True, those are missing from NodeGUI.
Indeed, the browser view alone probably has an enormous API surface. Yes, I agree that an automated process for producing bindings from Qt to NodeGUI would be ideal, though I don't have the expertise to help with that. The mapping of APIs from Qt to NodeGUI is non-trivial and I don't know how realistic it would be to automate it. You have to determine how to marshal the Qt C++ values into equivalent JS abstractions, and also have to handle the memory management. Even doing this manually when trying to add the It won't be possible to auto-generate bindings without first creating a way to marshal each and every Qt type into a Napi equivalent. This is an unrealistically large task (on the scale of building NativeScript, but for the Qt runtime instead of iOS/Android), so I think the train stops here, unfortunately.
I ran into exactly this when building a React renderer for NativeScript, and there were so many edge cases that I think if we were going to automate the mapping from NodeGUI to React NodeGUI, it would be most prudent to just automatically map as many APIs as possible, but for any case where a QObject is a param, simply write out a stub saying "this API needs to be filled in manually" to be addressed in a post-processing step. There are enough NodeGUI components still missing from React NodeGUI that there would be some benefit in writing a tool, using ts-morph, probably, to automate some of this. But there's still no way around the issue of mapping Qt to NodeGUI in an automated fashion, which unfortunately is the most important part for supporting the full Qt API surface.
I don't know exactly how Atul wrote out the getters and setters, but it may be that he started with a similar process – maybe not automated, but nonetheless quick. With multi-line text editing, the task is pretty small if you're only concerned with doing one component. For a large batch of components, something like the ts-morph idea may have some value.
Again, this comes back to the issue of needing a tool to marshal values from Qt to NodeGUI in order to be of any use. I suppose at least having the API stubs for contributors to fill in would be handy, though, so that we'd have a proper picture of how many APIs are missing. But that's a discussion to bring up with Atul as it concerns NodeGUI itself. |
Svelte NodeGUI sounds just what I need for my application.
The docs list only a number of very basic widgets.
These seem to be implemented in React NodeGUI, and Svelte NodeGUI just bridges over the React implementations.
For my real world application, I need a much larger number of Qt widgets. Without more widgets, I cannot even make a feasability study whether Svelte NodeGUI is suitable for my application, because the current set of widgets is just too small to find out whether it would work. Theoretically, I could add the widgets myself, but there are too many missing.

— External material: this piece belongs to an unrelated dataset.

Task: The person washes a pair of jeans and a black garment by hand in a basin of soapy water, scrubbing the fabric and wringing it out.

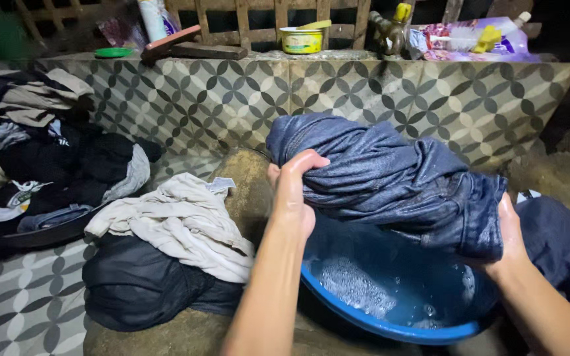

However, I am faced with 5 layers of abstraction:
This makes it difficult to add new widgets, because I need to understand a lot of intermediate wiring code, to add a widget. Worse, the mappings seem to be hand-written.
May I suggest a different approach? Why don't you take the Qt widget API descriptions in computer-readable form, and then use Swig or a custom-made software to generate the bindings, for NodeGUI and each of React/Vue/Svelte NodeGUI?